Court Grants Defendants’ Motion
On November 13, 2020, the Ingham County Circuit Court issued an order granting the defendants’ motion on all counts. In summary, the court held that there was no retroactive interference with contracts because no-fault insurance is a highly regulated industry. Thus contracts for no-fault insurance cannot be immunized against changes to the underlying law. The court further held that there was no infringement upon due process or equal protection rights because fundamental rights were not implicated and the legislature had a rational basis in reducing insurance costs and fraud in enacting said limitations.
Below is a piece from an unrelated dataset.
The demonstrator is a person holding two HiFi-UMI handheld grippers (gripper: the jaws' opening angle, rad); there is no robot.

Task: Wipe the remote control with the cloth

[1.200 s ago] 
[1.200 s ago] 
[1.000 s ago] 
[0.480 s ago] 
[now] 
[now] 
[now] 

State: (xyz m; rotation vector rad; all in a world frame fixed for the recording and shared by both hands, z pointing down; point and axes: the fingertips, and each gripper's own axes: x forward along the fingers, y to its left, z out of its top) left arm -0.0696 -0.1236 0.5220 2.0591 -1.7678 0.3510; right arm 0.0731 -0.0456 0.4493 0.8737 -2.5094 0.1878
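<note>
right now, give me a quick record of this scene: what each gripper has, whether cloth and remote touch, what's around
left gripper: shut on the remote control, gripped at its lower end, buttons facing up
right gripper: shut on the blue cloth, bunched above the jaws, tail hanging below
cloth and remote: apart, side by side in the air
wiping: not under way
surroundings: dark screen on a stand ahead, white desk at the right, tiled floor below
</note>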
Plaintiffs File Motion for Reconsideration and Motion to Amend Complaint
On December 4, 2020, the plaintiffs filed both a Motion for Reconsideration and a Motion to Amend Complaint. The basis for these motions was the plaintiffs’ request in a prior briefing that, should the court dismiss the constitutional claims, the plaintiffs should be allowed to amend their Complaint to add a breach of contract argument. This breach of contract argument is based on the case of Lafontaine Saline, Inc v Chrysler Group, LLC, 496 Mich 26 (2014), which stands for the proposition that the statute that was in effect at the time the contract was entered into controls the terms of the contract.
Accordingly, the plaintiffs assert that the legislature cannot retroactively change the terms and the level of benefits they are receiving pursuant to the contractual agreements with their no-fault insurers. Plaintiffs bought no-fault policies with unlimited attendant care benefits and without the imposition of fee schedules. The premiums the plaintiffs paid were priced based on these levels of benefits. Now, the legislature is attempting to retroactively take away these benefits, resulting in a fundamentally unfair and inequitable windfall to insurers.
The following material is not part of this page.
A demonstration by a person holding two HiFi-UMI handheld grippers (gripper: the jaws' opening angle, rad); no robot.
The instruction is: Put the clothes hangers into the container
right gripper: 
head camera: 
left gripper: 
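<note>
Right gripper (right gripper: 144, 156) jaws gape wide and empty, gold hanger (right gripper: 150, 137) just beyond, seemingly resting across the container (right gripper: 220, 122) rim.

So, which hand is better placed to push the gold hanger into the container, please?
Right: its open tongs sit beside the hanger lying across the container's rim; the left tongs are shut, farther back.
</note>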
Next Steps for Auto No-Fault Lawsuit
The next step is for the court to make a decision on our plaintiffs’ motions. A hearing is currently scheduled for January 7, 2021. Ordinarily, defendants are not required to respond to a Motion for Reconsideration under the court rules. However, in this case, the court has ordered the defendants to file a response, which is due on December 30, 2020. If the court denies our Motion for Reconsideration, we will have 21 days to appeal the decision to the Court of Appeals. If the court grants our Motion for Reconsideration, it will likely want more briefing on the amendment issue, which will keep this case in the trial court for a few more months.
We will continue to provide updates on the auto no-fault lawsuit as developments continue.